Mr. Pitts accuses Colorado football coach Gary Barnett of a "near-Taliban level of contempt toward women"-a charge he bases on Coach Barnett's derisive comments about a young woman who wanted to play on the men's team. Indeed, Coach Barnett had the temerity to call the young woman a "girl."
Mr. Pitts is himself condescending when he notes: "It ought not require saying outside Afghanistan, but a woman is not just a sexual receptacle and bearer of children. A woman has intrinsic worth, inherent dignity."
Well and good, Mr. Pitts. But why be so selective when you go looking for the mindset that leads to the trivialization and stereotyping of women? You note in your column that it was Sports Illustrated that documented the grisly details of what has been happening at the University of Colorado. Do you consider it altogether irrelevant that that very same magazine, almost simultaneously, published its annual swimsuit issue-a publication that our parents (not to mention our grandparents) would no doubt classify as pornography?

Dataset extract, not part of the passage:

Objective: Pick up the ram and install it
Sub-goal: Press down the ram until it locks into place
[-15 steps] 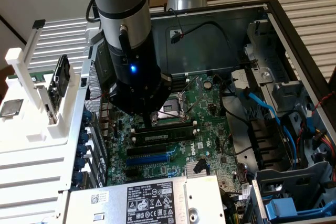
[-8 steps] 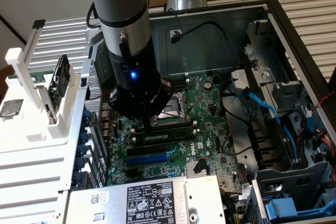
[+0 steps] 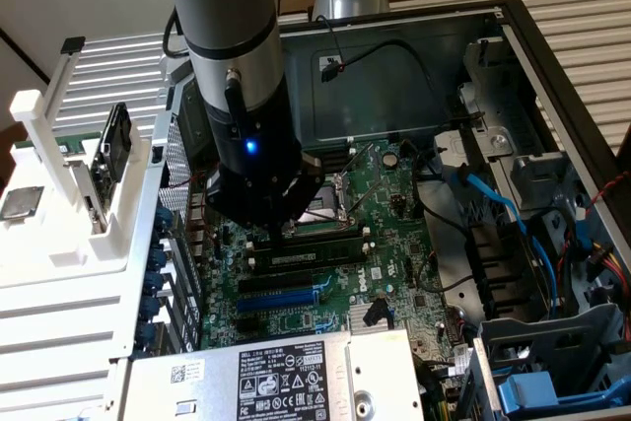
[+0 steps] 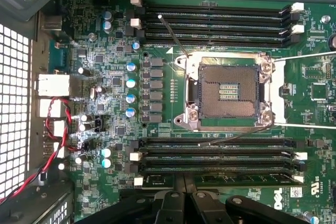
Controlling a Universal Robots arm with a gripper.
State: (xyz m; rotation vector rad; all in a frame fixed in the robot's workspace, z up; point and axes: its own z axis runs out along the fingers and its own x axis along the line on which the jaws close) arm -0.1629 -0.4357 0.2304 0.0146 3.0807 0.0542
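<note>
Directly above the ram, the gripper stands with its fingers pressed together, nothing pinched between them. The wrist view shows the two black fingertips meeting at the near edge of the stick, which lies in the memory slot farthest from the CPU socket on that side. Whether the tips touch the stick's top edge cannot be told.

The ram itself is seated lengthwise in its slot: a dark-green strip, with a pale label visible in the exterior view. The wrist view shows white end clips on the neighbouring bare black slots between the ram and the socket. A second bank of memory slots lies on the far side of the socket; the exterior view does not reveal it, the arm standing in front.

The socket is open and bare, its contact field exposed inside a metal frame, with thin lever wires extending from the frame.

The exterior view gives what the wrist camera cannot: the arm descending into an open computer case, a blue expansion slot just beyond the ram from the socket, a labelled silver power supply further out, and blue cables on the exterior view's right. A white rack stands outside the case at the exterior view's left.
</note>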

And while we're thinking of college campuses, let's pay a visit to a modern-day dorm. No need to be careful, Mr. Pitts, about which dorm you're entering; no need to holler, as we used to, "Man on floor!" A couple of decades ago, you see, we got real daring and started mixing the sexes in a single building-a floor of young women alternated with a floor of young men. Then we started mixing up the rooms on the same floors. And now, at almost any state university you want to mention, you'll find it's not unusual for men and women to be sharing bathrooms, showers, and similar facilities. And you think that has no effect on a young man's mindset about what and who a woman is-or, for that matter, a young woman's mindset about herself?

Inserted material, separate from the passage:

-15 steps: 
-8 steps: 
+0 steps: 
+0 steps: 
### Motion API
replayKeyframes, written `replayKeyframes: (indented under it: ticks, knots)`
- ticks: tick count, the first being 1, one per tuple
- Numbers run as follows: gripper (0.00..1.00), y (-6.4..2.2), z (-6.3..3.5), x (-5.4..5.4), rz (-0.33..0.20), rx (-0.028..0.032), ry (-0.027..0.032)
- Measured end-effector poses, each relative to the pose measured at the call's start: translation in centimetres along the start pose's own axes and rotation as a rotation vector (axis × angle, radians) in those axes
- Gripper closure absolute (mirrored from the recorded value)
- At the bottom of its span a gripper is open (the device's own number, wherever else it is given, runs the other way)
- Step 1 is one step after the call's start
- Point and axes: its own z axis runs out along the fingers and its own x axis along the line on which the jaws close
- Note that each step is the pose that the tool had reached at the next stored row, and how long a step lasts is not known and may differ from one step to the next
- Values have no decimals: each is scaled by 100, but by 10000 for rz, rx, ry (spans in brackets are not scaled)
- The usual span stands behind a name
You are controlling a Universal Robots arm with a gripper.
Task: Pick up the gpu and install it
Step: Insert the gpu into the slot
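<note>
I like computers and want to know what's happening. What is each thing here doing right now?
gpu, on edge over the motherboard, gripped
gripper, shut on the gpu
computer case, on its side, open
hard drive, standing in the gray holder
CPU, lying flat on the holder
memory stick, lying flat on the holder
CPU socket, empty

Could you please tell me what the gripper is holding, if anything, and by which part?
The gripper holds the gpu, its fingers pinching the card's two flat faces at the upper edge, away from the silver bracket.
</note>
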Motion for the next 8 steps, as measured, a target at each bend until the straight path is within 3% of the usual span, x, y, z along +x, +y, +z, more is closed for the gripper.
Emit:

Those same dorms are wonderfully and powerfully equipped with high-speed internet access, which means that the computer on almost any student's desk can spill out at lightning speed images of female forms catalogued and detailed to fit every fantasy and craving. The packaging, the pretense, the relentless merchandising-all these make clear we're not talking at all about a woman's "intrinsic worth" or "inherent dignity" (to use Mr. Pitts's terms), but about objects and playthings.
Even the tamest of the media are not exempt. I read a Knight-Ridder newspaper almost every day, Mr. Pitt-published by the company that syndicates your column. In its story selection, in its photography, in its humor, and in its promotion of the entertainment industry, it often demeans women and encourages men to think of them more as trinkets than as treasures.
All of which is not to mention your own and your publisher's attitude toward the mainstreaming of the homosexual agenda. Have you really considered what might be more threatening to a woman's sense of worth than to be told it's just as easy for another man to fulfill a man's needs as it is for a woman to do so?
So please, Mr. Pitts, don't blame sexism on what you refer to as a "Taliban" mentality. Wrong as the right wing is in some of its selfish attitudes toward women, we conservatives haven't done one-tenth what you liberals have done to enslave women. I know you'd like to think the University of Colorado is the fault of a narrow and old-fashioned viewpoint. I'd ask you to explore a few other explanations.